College students spend almost an entire academic year working in the classrooms for themselves and for their professors. On Thursday though they were given the chance to share their works with the rest of the college community during the 13th annual Student Research and Creativity Expo.
According to Psychology Professor and Director of the Office of Student Creative Activity and Research Jack Croxton, the expo gives students a chance to present, speak, or perform their best works to the rest of the campus.
"It's really a compilation of many of our students accomplishments throughout the year," he said. "The Expo goes for about six hours and it's a great opportunity for us to celebrate the many great things our students have been accomplishing throughout the year."
The days events began with some high-energy dance and musical performances in The Spot/Campus Grind with a tap dance performance by the Zoot Suit Gang, followed by a violin demonstration and a theatrical performance called "Trunk Trouble."

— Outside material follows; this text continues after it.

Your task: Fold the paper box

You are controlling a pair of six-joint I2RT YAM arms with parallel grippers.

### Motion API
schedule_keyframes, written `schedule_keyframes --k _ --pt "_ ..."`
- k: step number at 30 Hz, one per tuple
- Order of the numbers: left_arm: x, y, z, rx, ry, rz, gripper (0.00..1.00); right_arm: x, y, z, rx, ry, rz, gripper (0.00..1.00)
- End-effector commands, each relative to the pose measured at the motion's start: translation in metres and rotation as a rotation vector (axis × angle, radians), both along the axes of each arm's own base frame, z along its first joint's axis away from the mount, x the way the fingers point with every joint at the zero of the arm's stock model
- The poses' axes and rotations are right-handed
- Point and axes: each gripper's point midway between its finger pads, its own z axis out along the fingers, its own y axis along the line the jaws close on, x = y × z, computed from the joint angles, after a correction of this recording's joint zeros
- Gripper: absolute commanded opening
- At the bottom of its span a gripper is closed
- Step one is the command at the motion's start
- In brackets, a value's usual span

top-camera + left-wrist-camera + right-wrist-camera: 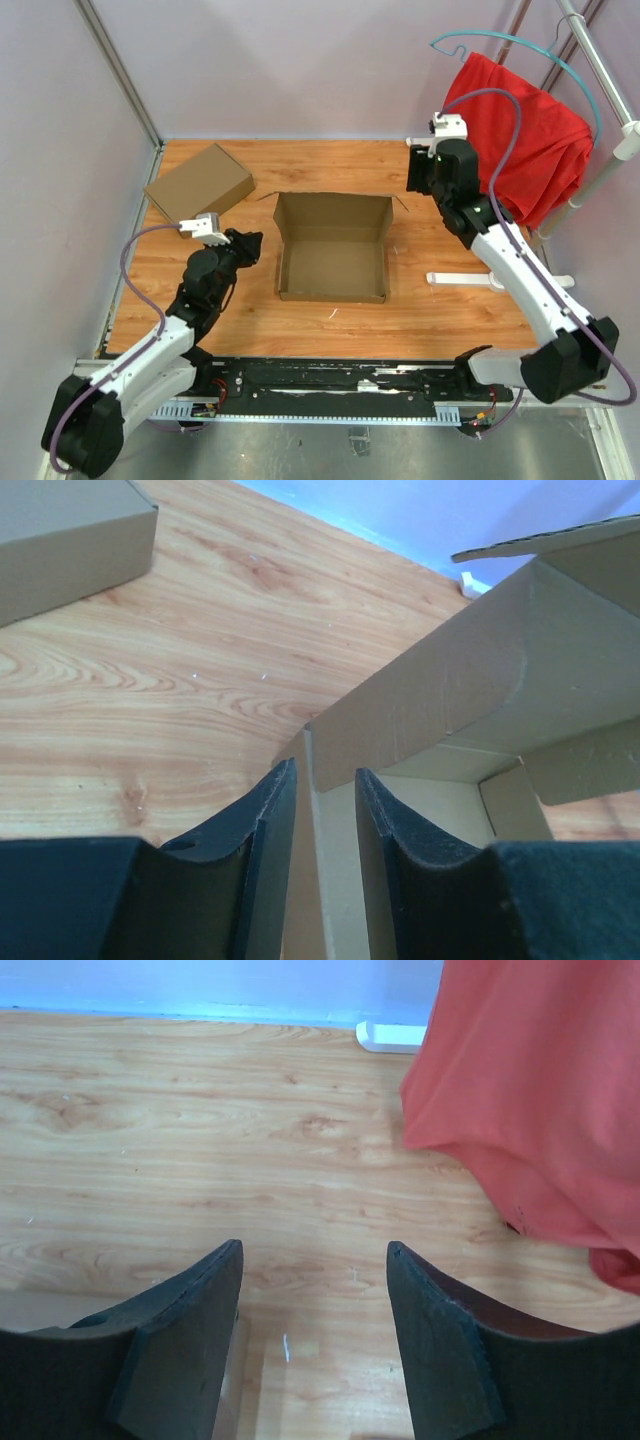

"Most of the academic disciplines are represented here," Croxton said. "We also have oral presentations taking place throughout the day in other rooms in the William Center; and we have musical performances that will be occurring, including some students singing some of the songs from the college musical The Sound of Music."
Oral presentations included, but were not limited to, a discussion on "How Reception Shortchanged Feminist Theory," Shakespeare's Thersits, Simulating Human Memory in Wireless Robots using Semantic Networks, The Discover India Project, and Conversations with Ghosts.
OBSERVER Photo by Michael Rukavina
Part of the Zoot Suit Gang tap danced to Zoot Suit Riot by Cherry Poppin’ Daddies as part of the many musical performances Thursday.
"Some of it is research projects, some of it is creative activity that students have been doing in the classroom and outside the classroom, student volunteer work is also on display," Croxton said. "We're trying to get it to grow every year, we're getting up to close to about 350 students now who are participating in the Expo."
The Expo, Croxton said, started primarily in the science's for students in the natural and social sciences to share their research.
"We've decided to expand it because we wanted to include the arts and the humanities, the school of music, and we've tried to broaden it to get more and more students involved each year in the festivities," he added.
This year's keynote address was given by Dr. Matthew Hurtgen, a 1996 Fredonia alumnus and currently an Assistant Professor of Earth and Planetary Sciences at Northwestern University.
The annual event is coordinated by SUNY Fredonia's Office of Student Creative Activity and Research to provide an opportunity for students to become closely affiliated with faculty mentors to develop skills and knowledge that will benefit them well into the future.